Columbia historian Nicole Hemmer warns:
When the President invokes violence—as in a civil war—he sends encouragement to supporters already primed to perceive a coming apocalypse. In the world of white power, where a civil war is a race war, the President's words have particular resonance. White power activists have long embraced a form of violent nationalism (or violent racism cloaked in nationalism), that is always on the lookout for enemies, from Vietnamese immigrants to black churchgoers to, at times, the federal government itself.
Harvard professor John Coates warned that the tweet itself could be considered an independent count against Trump in any impeachment. Even at Fox News, analyst Andrew Napolitano was outraged: “The president’s allusions to violence are palpably dangerous,” wrote Napolitano. “They will give cover to crazies who crave violence, as other intemperate words of his have done.”
“This language is a dog whistle to the deranged,” he added.
Fisher-Birch didn’t believe the Atomwaffen video, which featured an interview with the elderly author of a neo-Nazi text titled Siege, was necessarily associated with Trump’s tweet. He noted to Vice that it was published on the birthday of Savitri Devi, an important figure for the ideology of Atomwaffen and the author, James Mason. “Devi’s teachings,” the story notes, “contain a bizarre mix of Nazism, environmentalism, and occultism, and she remains an immensely important figure of the extreme-right today.”

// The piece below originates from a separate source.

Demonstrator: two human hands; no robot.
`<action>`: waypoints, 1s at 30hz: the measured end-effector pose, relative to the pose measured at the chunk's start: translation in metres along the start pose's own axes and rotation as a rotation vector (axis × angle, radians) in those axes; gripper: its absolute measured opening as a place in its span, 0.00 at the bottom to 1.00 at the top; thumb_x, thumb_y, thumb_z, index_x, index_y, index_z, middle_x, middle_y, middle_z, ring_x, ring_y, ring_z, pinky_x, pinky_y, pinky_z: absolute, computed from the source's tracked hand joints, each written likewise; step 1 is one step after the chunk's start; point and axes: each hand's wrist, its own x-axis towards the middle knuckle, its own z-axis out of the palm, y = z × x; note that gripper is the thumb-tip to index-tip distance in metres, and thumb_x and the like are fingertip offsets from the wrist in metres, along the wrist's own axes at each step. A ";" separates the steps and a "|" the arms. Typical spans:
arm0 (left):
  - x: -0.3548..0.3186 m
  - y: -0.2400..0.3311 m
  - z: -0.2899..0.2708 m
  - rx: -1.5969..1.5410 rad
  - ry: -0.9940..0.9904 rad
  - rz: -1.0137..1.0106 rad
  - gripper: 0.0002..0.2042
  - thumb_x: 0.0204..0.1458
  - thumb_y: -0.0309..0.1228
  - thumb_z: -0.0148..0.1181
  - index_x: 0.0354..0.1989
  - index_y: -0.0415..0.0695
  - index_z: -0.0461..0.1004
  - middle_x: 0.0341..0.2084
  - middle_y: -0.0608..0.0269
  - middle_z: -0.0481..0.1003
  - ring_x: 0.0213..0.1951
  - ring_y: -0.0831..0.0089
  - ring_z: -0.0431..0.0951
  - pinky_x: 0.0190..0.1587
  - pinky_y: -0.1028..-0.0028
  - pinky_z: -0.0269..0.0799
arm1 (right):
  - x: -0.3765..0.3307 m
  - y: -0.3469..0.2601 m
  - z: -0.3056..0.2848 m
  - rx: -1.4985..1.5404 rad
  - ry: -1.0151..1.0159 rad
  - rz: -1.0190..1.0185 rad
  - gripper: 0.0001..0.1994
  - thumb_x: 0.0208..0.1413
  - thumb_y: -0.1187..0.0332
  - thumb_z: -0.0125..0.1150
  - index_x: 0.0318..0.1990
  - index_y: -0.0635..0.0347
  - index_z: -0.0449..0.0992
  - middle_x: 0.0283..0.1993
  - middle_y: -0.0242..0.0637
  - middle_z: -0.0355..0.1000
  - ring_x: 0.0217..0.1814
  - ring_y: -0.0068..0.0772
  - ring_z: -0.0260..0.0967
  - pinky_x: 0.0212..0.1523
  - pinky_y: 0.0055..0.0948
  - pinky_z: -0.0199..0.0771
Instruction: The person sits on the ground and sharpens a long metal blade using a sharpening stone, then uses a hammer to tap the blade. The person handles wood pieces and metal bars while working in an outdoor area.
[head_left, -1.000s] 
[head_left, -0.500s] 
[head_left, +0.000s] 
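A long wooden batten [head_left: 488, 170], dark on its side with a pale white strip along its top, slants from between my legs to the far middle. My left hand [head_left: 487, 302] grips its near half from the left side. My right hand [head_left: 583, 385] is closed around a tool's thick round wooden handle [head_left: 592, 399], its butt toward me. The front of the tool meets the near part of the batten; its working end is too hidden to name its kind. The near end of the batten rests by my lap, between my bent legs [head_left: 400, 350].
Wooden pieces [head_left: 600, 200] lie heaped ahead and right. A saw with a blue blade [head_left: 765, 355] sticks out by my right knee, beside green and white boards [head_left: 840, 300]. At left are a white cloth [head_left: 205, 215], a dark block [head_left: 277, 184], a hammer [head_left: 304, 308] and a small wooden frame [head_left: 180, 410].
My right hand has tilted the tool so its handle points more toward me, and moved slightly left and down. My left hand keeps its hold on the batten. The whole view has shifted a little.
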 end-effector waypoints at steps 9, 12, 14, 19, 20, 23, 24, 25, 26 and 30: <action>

The broader effect of Trump’s tweet is more likely to be seen within the Patriot/militia movement, where his support is intense. The president had previously suggested in a March interview with Breitbart News that the Patriot-affiliated “Bikers For Trump” organization—which had acted as a kind of vigilante security force, along with the Oath Keepers, at Trump’s inauguration—might rise up to defend him in the event of an impeachment attempt.
I can tell you I have the support of the police, the support of the military, the support of the Bikers for Trump—I have the tough people, but they don’t play it tough—until they go to a certain point, and then it would be very bad, very bad.
Oath Keepers have been involved in providing security at Trump’s rallies, too, most recently at an event in New Mexico. The state chapter of the organization issued a plea for volunteers at the Sept. 16 Trump event in Rio Rancho “to protect [rallygoers] from potential leftist violence,” because those “leftists” reportedly were planning to “shut down” the event.
Analyst James Scaminaci III has documented how Trump’s campaign made multiple connections to the Patriot organization Constitutional Sheriffs and Peace Officers Association, as well as with the primary originator of the white-nationalist conspiracy theory known as “cultural Marxism,” William S. Lind.
So it is likely the president was fully aware of the kinds of groups who believed he was signaling them about a “civil war.” These are the same groups that have been eagerly preparing for one.